今から「テストの更新」だけをお願いします。

スコープを明確にすることで、エージェントが「何をすべきか」を迷わなくなります。

ループを防ぐプロンプト設計

事後対処だけでなく、ループが起きにくい作業の進め方があります。

変更を小さく区切る: 「全部一気に修正して」という指示はループを招きやすいです。「まず型エラーだけ修正して」「次にテストを通して」のように段階を分けると、各ステップでエージェントが迷うことが減ります。

確認ポイントを設ける: 大きな変更の前に「変更する前に、どのファイルを変更する予定か教えてください」と聞く習慣が有効です。想定外の変更に早めに気づけます。

エラーを直接渡す: エラーが出たら、エラーメッセージをそのままコピーしてエージェントに渡してください。「動かない」「エラーが出た」だけでは情報が足りず、エージェントが推測で修正を試みてループに入りやすくなります。

エージェントに Plan Mode を使ってもらう

Antigravity の Plan Mode(Shift+Enter で計画を提示させる)は、ループ予防に非常に効果的です。

修正が複雑そうなとき、いきなり実行させるのではなく「計画を立てて」と伝えてみてください:

このエラーを修正したいのですが、まず変更計画を教えてください。
実行は計画を確認してからにします。

エラー: [内容]

計画の時点でおかしな方向に進んでいれば修正を指示できます。
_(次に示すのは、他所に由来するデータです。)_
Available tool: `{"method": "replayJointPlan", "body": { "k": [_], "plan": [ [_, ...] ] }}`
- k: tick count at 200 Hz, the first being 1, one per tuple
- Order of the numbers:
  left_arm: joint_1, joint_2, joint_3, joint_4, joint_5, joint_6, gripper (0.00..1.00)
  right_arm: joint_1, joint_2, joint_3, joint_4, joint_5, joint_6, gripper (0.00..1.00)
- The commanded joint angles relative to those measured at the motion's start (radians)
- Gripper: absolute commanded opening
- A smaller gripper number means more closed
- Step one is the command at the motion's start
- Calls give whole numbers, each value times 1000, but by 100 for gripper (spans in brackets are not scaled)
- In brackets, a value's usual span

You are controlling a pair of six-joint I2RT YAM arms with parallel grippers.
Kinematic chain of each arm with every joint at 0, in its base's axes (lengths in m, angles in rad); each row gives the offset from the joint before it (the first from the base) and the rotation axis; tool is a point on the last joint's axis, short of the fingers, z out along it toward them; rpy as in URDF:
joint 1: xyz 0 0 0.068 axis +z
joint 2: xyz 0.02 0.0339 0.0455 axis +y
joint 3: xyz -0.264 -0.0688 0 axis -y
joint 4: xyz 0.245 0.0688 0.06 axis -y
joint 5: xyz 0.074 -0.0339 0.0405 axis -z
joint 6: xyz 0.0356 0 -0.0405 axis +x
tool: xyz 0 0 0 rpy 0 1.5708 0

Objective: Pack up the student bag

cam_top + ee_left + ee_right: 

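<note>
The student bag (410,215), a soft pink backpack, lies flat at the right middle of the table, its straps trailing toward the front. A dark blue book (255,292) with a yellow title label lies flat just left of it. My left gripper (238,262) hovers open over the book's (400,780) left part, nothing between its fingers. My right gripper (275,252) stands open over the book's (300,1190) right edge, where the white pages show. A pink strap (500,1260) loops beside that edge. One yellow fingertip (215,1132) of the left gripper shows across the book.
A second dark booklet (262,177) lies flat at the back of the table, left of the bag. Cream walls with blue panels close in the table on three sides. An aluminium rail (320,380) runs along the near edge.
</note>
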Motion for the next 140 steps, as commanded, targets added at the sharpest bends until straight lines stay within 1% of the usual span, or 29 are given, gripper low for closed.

ループが始まる前に軌道修正できるのが最大のメリットです。

それでもループが続く場合

上記を試してもループが止まらないなら、以下を確認してください:

プロジェクトが大きすぎてエージェントのコンテキストに収まっていない可能性があります。AGENTS.md(または GEMINI.md)にプロジェクトの構成を簡潔にまとめ、エージェントが参照できる状態にしておくと安定します。

また、Antigravity 自体の一時的な不具合の場合もあります。IDE を再起動して同じ作業を試すだけで解決することもあります。


修正ループは「エージェントが頭が悪い」のではなく、「指示とコンテキストが足りていない」ことがほとんどです。止め方と再開の仕方さえ覚えておけば、ループに焦る必要はなくなります。

次回ループに入ったら、まず Esc で止め、チェックポイントを確認し、30秒だけ原因を考えてから再スタートしてみてください。それだけでだいぶ変わります。